Peyroux’s interpretation of Eluard poetry speaks to her broad artistic sensibilities. The New Yorker has described her music as a “bewitching blend of Billie Holiday-esque sass and country-and-western spunk” and if Peyroux’s music ranges across genres, so do her choices of covers and collaborators. They include not only the canon of North American jazz and French-speaking Chanson, but also country standards, covers of Bob Dylan and the Beatles songs as well as works of lesser-known but highly influential musicians such as the late Rainer Ptacek.
Over the years, she has worked with former Rolling Stones bassist Bill Wyman, hip-hop artist Meshell Ndegeocello, and the late Cesaria Evora, the Queen of Morna, a melancholic music style that emerged from Cape Verde.

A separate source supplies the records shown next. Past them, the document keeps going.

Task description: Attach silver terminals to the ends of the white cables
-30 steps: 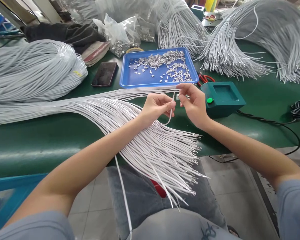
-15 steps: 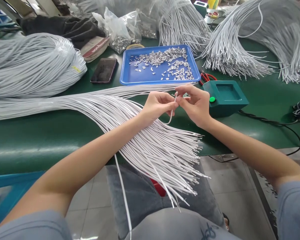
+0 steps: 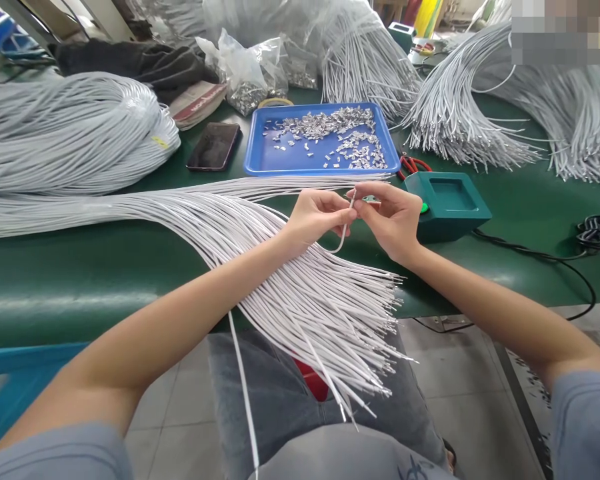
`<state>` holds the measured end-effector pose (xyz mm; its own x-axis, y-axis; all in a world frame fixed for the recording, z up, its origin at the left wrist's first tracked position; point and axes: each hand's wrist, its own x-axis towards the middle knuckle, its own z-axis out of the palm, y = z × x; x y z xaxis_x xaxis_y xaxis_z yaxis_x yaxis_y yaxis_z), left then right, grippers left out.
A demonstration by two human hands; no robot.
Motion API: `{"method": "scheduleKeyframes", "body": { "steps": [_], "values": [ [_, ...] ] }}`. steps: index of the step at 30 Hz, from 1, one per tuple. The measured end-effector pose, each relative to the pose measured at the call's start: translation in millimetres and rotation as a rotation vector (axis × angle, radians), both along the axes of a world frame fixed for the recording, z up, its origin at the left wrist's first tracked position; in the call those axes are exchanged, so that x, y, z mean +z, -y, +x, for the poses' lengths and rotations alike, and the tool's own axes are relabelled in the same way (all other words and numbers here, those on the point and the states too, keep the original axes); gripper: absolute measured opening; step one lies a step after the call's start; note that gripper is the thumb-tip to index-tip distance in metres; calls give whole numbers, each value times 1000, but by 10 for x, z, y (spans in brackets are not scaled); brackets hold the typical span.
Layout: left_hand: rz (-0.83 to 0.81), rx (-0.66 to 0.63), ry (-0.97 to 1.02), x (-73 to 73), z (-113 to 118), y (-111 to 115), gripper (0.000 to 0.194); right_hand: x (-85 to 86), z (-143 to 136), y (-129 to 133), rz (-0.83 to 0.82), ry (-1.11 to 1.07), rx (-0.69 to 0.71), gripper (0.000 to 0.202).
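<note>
Between the fingers of my left hand (image 3: 320,217) is one white cable (image 3: 347,227), bent upward so that its end points away from me. My right hand (image 3: 393,217) pinches at the tip of that cable; any small part between those fingertips is too small to make out. Under my left forearm spreads a bundle of white cables (image 3: 320,300), their bare wire ends hanging past the table edge over my lap. Just beyond both hands lies a blue tray (image 3: 275,160) with many small metal terminals (image 3: 325,123).
Right of my hands sits a green device (image 3: 450,207) with a black cord (image 3: 525,247). Red-handled pliers (image 3: 414,165) lie behind it. A phone (image 3: 214,147), a coiled grey cable bundle (image 3: 70,133), bags of metal parts (image 3: 253,80) and more cable bundles (image 3: 445,113) surround the tray.
The view has shifted slightly, so the tray and device appear a little lower. Both hands stay together at the cable end, the right fingers now closer around its tip.
</note>
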<state>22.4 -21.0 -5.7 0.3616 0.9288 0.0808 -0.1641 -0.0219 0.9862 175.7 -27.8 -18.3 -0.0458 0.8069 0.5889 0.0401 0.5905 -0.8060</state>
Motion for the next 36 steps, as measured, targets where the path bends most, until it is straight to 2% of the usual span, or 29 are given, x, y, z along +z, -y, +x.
{"method": "scheduleKeyframes", "body": {
  "steps": [4, 13, 20, 29, 36],
  "values": [
    [-3, 8, -14, -5, 2, -6, 41, 20, 15, -25, -48, 15, -20, 11],
    [28, 0, -7, -4, 26, -2, 39, -10, 81, -137, -63, 50, 47, 23],
    [91, 52, -88, -2, 31, 15, 39, 25, 95, -130, -107, 130, 30, 34],
    [105, 27, -77, -7, 30, 9, 41, -20, 120, -164, -272, 69, 176, 37],
    [101, 26, -54, 6, 23, 9, 42, -42, 137, -181, -214, 69, 59, 28]
  ]
}}
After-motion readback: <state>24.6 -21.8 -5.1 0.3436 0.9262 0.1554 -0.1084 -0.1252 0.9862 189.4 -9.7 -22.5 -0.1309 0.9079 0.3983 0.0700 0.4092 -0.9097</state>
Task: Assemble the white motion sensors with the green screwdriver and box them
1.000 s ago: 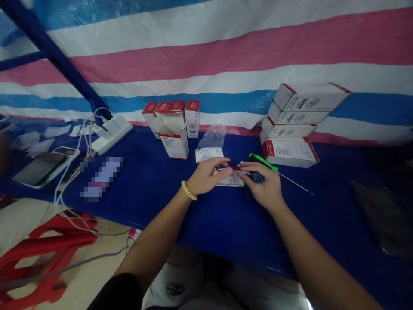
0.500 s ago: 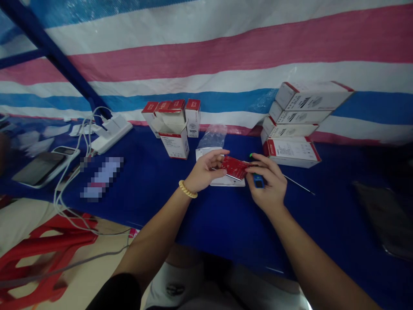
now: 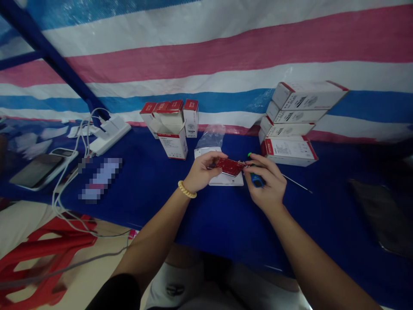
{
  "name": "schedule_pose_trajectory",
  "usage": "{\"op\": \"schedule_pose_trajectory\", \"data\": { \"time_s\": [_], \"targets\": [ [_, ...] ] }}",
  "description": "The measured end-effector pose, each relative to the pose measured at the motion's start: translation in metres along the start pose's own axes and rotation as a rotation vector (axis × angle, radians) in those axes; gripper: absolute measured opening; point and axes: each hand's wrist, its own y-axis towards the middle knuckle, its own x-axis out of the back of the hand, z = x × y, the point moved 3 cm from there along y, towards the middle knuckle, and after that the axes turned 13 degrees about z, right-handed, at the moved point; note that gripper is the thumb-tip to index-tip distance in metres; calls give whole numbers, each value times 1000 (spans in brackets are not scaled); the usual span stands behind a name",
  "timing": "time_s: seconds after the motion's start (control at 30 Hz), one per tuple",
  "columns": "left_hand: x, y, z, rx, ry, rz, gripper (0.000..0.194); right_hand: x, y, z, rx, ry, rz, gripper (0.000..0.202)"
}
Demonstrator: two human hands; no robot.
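Note:
My left hand (image 3: 204, 171) is closed on the left end of a red circuit board (image 3: 229, 166), thumb in front and fingers behind. The board is held tilted above a white flat piece (image 3: 222, 179) on the table. My right hand (image 3: 267, 183) is closed, its fingertips at the board's right edge. A long thin metal shaft (image 3: 298, 184) sticks out behind this hand, and a green end (image 3: 249, 155) shows above its index finger, like a screwdriver lying across the hand. Below the fingers is a blue piece (image 3: 257, 180) with a dark face; its kind is unclear.
Red-and-white boxes (image 3: 173, 145) stand behind, one with open flaps. More boxes (image 3: 290, 148) are stacked at right. A clear plastic bag (image 3: 211, 136) lies between. White cables (image 3: 58, 189) and a power strip (image 3: 109, 135) are at left; a dark flat device (image 3: 380, 211) lies at right.
The red board has shifted slightly left and turned in my fingers. The blue piece at my right hand has tilted. The view has moved a little.

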Motion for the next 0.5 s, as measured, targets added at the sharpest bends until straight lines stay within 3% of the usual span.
{"op": "schedule_pose_trajectory", "data": {
  "time_s": [0.1, 0.3, 0.5],
  "targets": [
    [1, 0, 0, 18, 3, -26, 28, -1, -2, -2, 15, -29, 31, 18],
    [-2, 1, 6, 110, -202, -18, 46, -2, -4, -4, 84, -81, 119, 33],
    [-3, 0, 0, 163, -374, -38, 36, -3, -3, -8, 34, -50, 151, 45]
  ]
}}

Like so many musicians, Peyroux is catching up on touring following the COVID-19 pandemic. During the European leg of her tour, Peyroux played not only France and Spain, but also the Netherlands, Belgium and the United Kingdom, where she and her bandmates had drinks in the Liverpool pub which John Lennon once cited as the only thing he missed about his old home.
“It is a very old building with a lot of very ornate dark wood and cigar-smoking-type rooms,” she said. “They had a rock-and-roll band playing there. Everybody we met was an absolute dream, jovial and it was not an exclusive feeling at all. It was a very special night.”
Peyroux hopes to deliver exactly that when she plays in Sidney, where she will play her Careless Love album in full, along with a half-a-dozen new songs, which she has not yet recorded. She may also take requests. “I’m just grateful to be playing live. It is such an important, intimate experience. I feel when a bunch of strangers get in a room together and enjoy something that is inspired and inspires them, it makes the world a better place every time.”